» **Your instructions**:
Output the material exactly, with every line intact.

» **Given data**:
- - - - -
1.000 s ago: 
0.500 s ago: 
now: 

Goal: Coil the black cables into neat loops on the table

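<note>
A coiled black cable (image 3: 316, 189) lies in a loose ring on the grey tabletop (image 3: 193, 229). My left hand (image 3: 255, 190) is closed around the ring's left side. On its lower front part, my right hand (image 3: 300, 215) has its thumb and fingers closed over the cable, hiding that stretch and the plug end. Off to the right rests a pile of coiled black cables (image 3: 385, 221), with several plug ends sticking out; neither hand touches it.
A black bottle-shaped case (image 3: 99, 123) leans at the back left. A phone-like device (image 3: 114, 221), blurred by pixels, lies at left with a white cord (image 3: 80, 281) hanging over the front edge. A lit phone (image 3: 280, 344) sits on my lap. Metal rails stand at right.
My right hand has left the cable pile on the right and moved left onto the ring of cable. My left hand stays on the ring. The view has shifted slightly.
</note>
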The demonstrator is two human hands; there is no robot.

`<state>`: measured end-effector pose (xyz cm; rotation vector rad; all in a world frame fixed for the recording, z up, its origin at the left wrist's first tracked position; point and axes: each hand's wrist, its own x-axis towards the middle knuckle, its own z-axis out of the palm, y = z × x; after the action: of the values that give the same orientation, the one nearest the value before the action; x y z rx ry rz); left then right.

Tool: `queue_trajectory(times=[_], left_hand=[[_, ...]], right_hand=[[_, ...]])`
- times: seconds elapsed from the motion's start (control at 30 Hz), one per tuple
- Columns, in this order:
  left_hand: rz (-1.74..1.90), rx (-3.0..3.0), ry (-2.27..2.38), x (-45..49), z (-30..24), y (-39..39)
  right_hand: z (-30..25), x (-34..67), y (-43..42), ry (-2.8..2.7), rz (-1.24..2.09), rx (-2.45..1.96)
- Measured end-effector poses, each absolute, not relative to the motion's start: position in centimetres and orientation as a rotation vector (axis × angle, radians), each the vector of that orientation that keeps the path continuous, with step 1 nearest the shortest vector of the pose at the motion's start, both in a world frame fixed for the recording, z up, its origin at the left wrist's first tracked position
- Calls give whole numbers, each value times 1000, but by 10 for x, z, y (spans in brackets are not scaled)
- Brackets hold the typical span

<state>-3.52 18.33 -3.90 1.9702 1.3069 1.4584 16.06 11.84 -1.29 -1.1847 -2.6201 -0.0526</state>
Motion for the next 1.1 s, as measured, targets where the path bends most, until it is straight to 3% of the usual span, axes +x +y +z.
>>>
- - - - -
» **Answer section**:
1.000 s ago: 
0.500 s ago: 
now: 

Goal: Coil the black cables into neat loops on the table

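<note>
A coiled black cable (image 3: 316, 189) lies in a loose ring on the grey tabletop (image 3: 193, 229). My left hand (image 3: 255, 190) is closed around the ring's left side. On its lower front part, my right hand (image 3: 300, 215) has its thumb and fingers closed over the cable, hiding that stretch and the plug end. Off to the right rests a pile of coiled black cables (image 3: 385, 221), with several plug ends sticking out; neither hand touches it.
A black bottle-shaped case (image 3: 99, 123) leans at the back left. A phone-like device (image 3: 114, 221), blurred by pixels, lies at left with a white cord (image 3: 80, 281) hanging over the front edge. A lit phone (image 3: 280, 344) sits on my lap. Metal rails stand at right.
My right hand has left the cable pile on the right and moved left onto the ring of cable. My left hand stays on the ring. The view has shifted slightly.
</note>
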The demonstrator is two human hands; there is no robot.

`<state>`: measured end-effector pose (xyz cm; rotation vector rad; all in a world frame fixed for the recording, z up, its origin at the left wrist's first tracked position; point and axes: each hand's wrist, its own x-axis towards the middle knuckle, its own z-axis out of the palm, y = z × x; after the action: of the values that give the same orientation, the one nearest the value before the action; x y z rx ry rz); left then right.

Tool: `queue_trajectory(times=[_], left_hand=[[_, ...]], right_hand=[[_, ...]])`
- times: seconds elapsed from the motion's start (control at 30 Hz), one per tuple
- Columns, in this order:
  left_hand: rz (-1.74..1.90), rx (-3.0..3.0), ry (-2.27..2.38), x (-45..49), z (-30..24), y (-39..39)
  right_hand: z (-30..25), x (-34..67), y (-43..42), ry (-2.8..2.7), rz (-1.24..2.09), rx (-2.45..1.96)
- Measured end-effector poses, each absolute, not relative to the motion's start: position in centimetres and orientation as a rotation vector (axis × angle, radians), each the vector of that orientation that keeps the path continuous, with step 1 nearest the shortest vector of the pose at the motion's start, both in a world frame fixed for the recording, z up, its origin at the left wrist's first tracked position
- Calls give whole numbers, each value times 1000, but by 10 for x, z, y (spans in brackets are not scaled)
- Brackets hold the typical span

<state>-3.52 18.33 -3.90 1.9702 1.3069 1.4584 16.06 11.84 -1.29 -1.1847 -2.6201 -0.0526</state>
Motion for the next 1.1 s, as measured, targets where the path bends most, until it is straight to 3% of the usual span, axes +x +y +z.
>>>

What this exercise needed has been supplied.